• **The task**: Without its pictures, the listing below is to be transcribed exactly.

--- Collected material ---

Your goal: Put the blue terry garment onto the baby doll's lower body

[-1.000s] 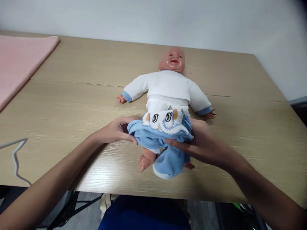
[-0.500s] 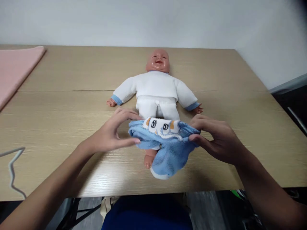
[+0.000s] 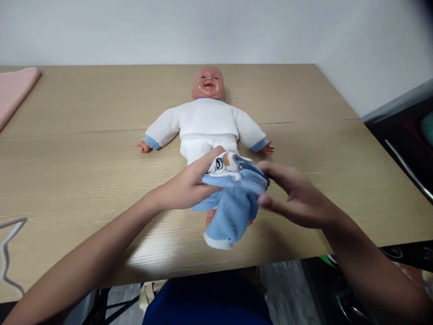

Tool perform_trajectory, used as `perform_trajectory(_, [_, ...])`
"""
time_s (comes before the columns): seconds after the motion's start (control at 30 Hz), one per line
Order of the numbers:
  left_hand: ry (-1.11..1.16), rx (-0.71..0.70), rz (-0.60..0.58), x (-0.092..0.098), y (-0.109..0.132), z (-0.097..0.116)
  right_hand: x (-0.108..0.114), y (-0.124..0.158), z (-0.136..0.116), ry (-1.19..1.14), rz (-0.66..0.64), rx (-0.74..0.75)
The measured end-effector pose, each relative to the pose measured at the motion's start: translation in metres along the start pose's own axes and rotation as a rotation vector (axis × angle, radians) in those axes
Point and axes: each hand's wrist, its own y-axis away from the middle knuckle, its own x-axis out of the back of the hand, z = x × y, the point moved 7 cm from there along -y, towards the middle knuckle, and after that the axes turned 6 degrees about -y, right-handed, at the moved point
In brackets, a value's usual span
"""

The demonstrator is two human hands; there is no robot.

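A doll (image 3: 208,117) lies on its back on the table, in white clothes with blue cuffs. Above its legs is a bunched blue fleece garment (image 3: 233,198) with a white patch, an embroidered eye and a white-edged end hanging down. My left hand (image 3: 189,183) is closed on the patch side, thumb in front and fingers behind. At the opposite edge is my right hand (image 3: 294,192), somewhat blurred, its thumb and fingers apart and the fingertips at the cloth. The garment and hands hide most of the doll's legs; part of a foot shows below.
A folded pink cloth (image 3: 16,92) lies at the table's far left. A white cable (image 3: 6,253) runs over the near left edge. Black items (image 3: 402,149) stand beyond the right edge, and a wall (image 3: 162,31) rises behind the wooden table (image 3: 84,171).
My left hand has moved right and gripped the garment over the patch, folding it narrower. My right hand's thumb and fingers have spread at its edge. The view has shifted slightly.
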Motion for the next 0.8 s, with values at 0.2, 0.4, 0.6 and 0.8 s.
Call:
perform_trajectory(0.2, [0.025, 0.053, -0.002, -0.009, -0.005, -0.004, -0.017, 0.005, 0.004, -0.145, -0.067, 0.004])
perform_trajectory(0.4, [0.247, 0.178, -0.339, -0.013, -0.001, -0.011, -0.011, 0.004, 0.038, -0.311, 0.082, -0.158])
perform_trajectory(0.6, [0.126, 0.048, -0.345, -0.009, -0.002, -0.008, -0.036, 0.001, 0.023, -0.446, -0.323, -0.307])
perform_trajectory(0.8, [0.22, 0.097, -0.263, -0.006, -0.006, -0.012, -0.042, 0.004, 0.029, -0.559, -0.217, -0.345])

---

• **Problem solution**:
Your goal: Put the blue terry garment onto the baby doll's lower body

[-1.000s] 
[-0.500s] 
[+0.000s] 

Tool perform_trajectory, used as `perform_trajectory(_, [_, ...])`
"""
time_s (comes before the columns): seconds after the motion's start (control at 30 Hz), one per line
Order of the numbers:
  left_hand: ry (-1.11..1.16), rx (-0.71..0.70), rz (-0.60..0.58), x (-0.092..0.098), y (-0.109..0.132), z (-0.097..0.116)
  right_hand: x (-0.108..0.114), y (-0.124..0.158), z (-0.136..0.116), ry (-1.19..1.14), rz (-0.66..0.64), rx (-0.74..0.75)
The measured end-effector pose, each relative to the pose measured at the motion's start: translation in metres along the start pose's own axes and rotation as a rotation vector (axis × angle, radians) in those axes
Point and axes: each hand's wrist, its own y-axis away from the middle knuckle, its own x-axis out of the back of the hand, z = x × y, the point moved 7 cm from there along -y, towards the middle knuckle, and after that the axes turned 6 degrees about -y, right-handed, at the moved point
In brackets, a value's usual span
"""

The demonstrator is two human hands; there is no robot.

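A doll (image 3: 208,117) lies on its back on the table, in white clothes with blue cuffs. Above its legs is a bunched blue fleece garment (image 3: 233,198) with a white patch, an embroidered eye and a white-edged end hanging down. My left hand (image 3: 189,183) is closed on the patch side, thumb in front and fingers behind. At the opposite edge is my right hand (image 3: 294,192), somewhat blurred, its thumb and fingers apart and the fingertips at the cloth. The garment and hands hide most of the doll's legs; part of a foot shows below.
A folded pink cloth (image 3: 16,92) lies at the table's far left. A white cable (image 3: 6,253) runs over the near left edge. Black items (image 3: 402,149) stand beyond the right edge, and a wall (image 3: 162,31) rises behind the wooden table (image 3: 84,171).
My left hand has moved right and gripped the garment over the patch, folding it narrower. My right hand's thumb and fingers have spread at its edge. The view has shifted slightly.
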Motion for the next 0.8 s, with values at 0.2, 0.4, 0.6 and 0.8 s.
Call:
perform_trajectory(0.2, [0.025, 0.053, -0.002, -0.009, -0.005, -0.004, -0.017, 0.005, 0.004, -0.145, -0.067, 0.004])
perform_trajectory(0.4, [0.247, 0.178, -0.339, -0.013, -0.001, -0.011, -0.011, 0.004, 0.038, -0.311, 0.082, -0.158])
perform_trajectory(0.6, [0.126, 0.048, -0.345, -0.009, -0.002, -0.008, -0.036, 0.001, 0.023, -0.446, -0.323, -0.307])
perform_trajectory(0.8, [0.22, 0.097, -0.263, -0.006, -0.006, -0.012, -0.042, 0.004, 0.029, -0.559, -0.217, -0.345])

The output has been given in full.